Strengths and Limitations
There are several strengths in our study. Initially, we analyzed five different relative reproductive hormones at the same time in order to explore the association with primary dysmenorrhea. Moreover, the relationship between hormones and the degree as well as frequency of pain in patients was considered in addition; furthermore, the potential confounders were adjusted. There were some limitations in this study. First, due to being a case–control study, recalled bias would be introduced in the associations, while the case–control study could only reflect the casual association between the reproductive hormones and the relevant outcomes. Second, some socio-demographic information was lacking, and the potential confounding effect from them was not adjusted. Third, we only detected the reproductive hormone levels of patients during the menstrual period while the data of hormone concentration before the menstrual period were not collected, which could not reflect individual reproductive hormone levels comprehensively.
Conclusion
Higher serum vasopressin and estradiol concentrations as well as lower oxytocin and PGF2α levels were associated with higher risk of primary dysmenorrhea. Estrogen showed a reverse U-shape association on the degree of pain and frequency of primary dysmenorrhea among patients with primary dysmenorrhea.
Acknowledgments
The authors thank the support from faculties and staff in Yiwu Maternity and Children Hospital and all the participants in this study.
Funding Statement
Science and Technology Research Plan of Jinhua (2019-4-142), Chinese National Natural Science Foundation (81973055), National Key Research and Development Programme of China (2021YFC2701901), Major research and development projects of Zhejiang Science and Technology Department (2018C03010), Key Laboratory of Intelligent Preventive Medicine of Zhejiang Province (2020E10004) and Leading Innovative and Entrepreneur Team Introduction Program of Zhejiang (2019R01007).
Data Sharing Statement
The data and materials used and analyzed in our study available from the corresponding author with reasonable request.

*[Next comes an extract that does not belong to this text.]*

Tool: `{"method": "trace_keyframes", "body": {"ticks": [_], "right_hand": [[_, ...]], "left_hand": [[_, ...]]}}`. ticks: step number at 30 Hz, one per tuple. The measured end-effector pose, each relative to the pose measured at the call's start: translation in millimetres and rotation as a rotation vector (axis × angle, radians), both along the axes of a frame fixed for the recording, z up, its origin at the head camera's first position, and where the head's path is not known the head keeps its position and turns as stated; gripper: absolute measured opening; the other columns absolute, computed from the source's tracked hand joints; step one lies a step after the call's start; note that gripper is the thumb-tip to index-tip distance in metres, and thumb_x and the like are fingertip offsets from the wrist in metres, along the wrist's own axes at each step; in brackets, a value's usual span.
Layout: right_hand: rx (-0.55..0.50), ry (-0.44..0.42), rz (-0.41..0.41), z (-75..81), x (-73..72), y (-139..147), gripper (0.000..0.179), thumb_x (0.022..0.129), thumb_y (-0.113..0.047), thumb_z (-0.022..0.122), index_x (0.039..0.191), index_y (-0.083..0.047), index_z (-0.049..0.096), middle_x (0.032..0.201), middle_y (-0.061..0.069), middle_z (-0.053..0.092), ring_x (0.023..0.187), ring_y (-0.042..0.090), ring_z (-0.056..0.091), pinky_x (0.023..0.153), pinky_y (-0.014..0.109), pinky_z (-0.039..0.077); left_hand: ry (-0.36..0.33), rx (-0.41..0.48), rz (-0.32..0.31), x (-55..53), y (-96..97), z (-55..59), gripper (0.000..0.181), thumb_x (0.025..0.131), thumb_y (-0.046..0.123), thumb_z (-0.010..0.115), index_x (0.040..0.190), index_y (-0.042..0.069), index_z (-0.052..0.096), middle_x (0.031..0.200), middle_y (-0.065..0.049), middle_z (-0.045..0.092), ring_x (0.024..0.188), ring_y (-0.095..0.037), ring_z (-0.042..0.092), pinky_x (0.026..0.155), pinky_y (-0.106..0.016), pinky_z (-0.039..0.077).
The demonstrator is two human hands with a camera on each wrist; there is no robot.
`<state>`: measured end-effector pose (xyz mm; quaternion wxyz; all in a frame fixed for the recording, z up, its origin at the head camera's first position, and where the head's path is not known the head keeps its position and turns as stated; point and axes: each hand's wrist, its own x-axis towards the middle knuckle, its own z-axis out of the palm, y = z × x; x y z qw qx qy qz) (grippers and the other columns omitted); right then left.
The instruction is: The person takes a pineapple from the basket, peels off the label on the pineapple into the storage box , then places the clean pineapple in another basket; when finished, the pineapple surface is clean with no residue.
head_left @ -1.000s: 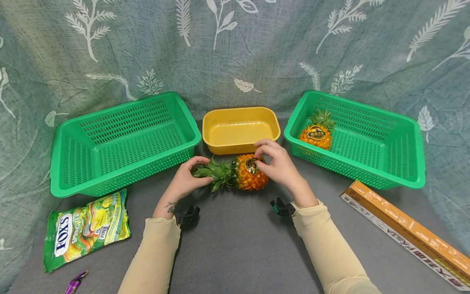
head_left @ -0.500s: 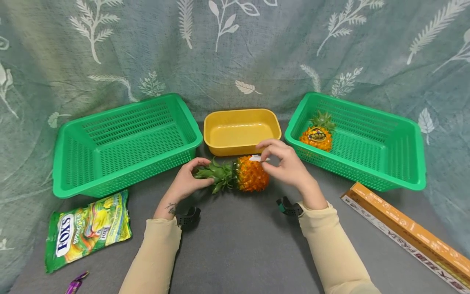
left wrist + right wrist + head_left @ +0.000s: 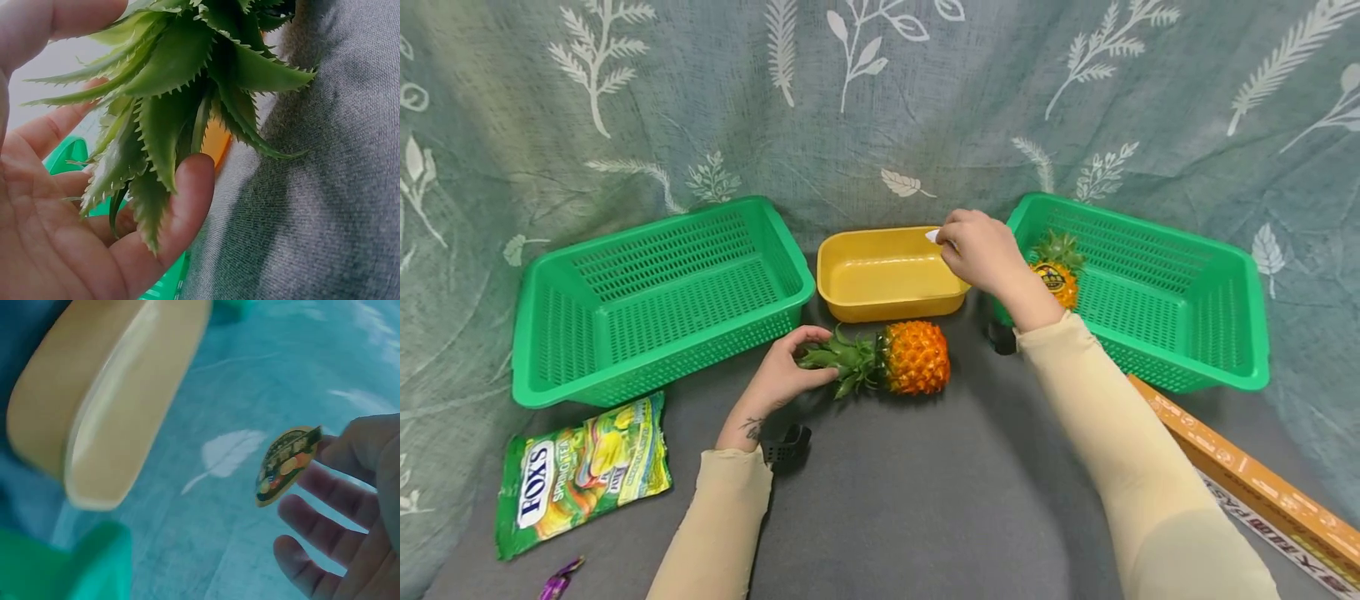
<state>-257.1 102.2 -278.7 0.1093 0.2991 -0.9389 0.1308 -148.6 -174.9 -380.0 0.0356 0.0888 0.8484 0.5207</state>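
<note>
A small orange pineapple [image 3: 917, 358] lies on its side on the grey table, its spiky green crown [image 3: 169, 81] pointing left. My left hand [image 3: 778, 375] holds that crown between thumb and fingers. Up over the right end of the yellow tub [image 3: 887, 312], my right hand [image 3: 983, 252] pinches a peeled sticker [image 3: 287, 464]. The sticker has a dark print with fruit pictures on its face; in the head view only a bit of its white back shows. No label shows on the lying pineapple's upper side.
A green basket [image 3: 677, 363] stands at the left. The right green basket [image 3: 1180, 250] holds another pineapple [image 3: 1058, 275] with its label on. Around them lie a Fox's candy bag [image 3: 583, 475], a purple-wrapped candy [image 3: 559, 581] and a long orange box [image 3: 1240, 475].
My right hand has peeled the sticker off the pineapple, then carried it up and away over the tub. The left hand has stayed at the crown.
</note>
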Motion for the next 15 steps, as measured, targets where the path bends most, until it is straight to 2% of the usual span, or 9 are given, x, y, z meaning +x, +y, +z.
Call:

Ethics Approval and Consent to Participate
The study was approved by the Medical Ethics Committee of Yiwu Maternity and Children Hospital.
Author Contributions
J.J. and Y.Z. conceived and designed this paper. S.S, H.C, X.A, M.M. and H.Z. collected the data together. H.L. and Y.Y. revised the manuscript. All authors made a significant contribution to the work reported, whether that is in the conception, study design, execution, acquisition of data, analysis and interpretation, or in all these areas; took part in drafting, revising or critically reviewing the article; gave final approval of the version to be published; have agreed on the journal to which the article has been submitted; and agree to be accountable for all aspects of the work.
Disclosure
The authors declare that they have no competing interest in this work.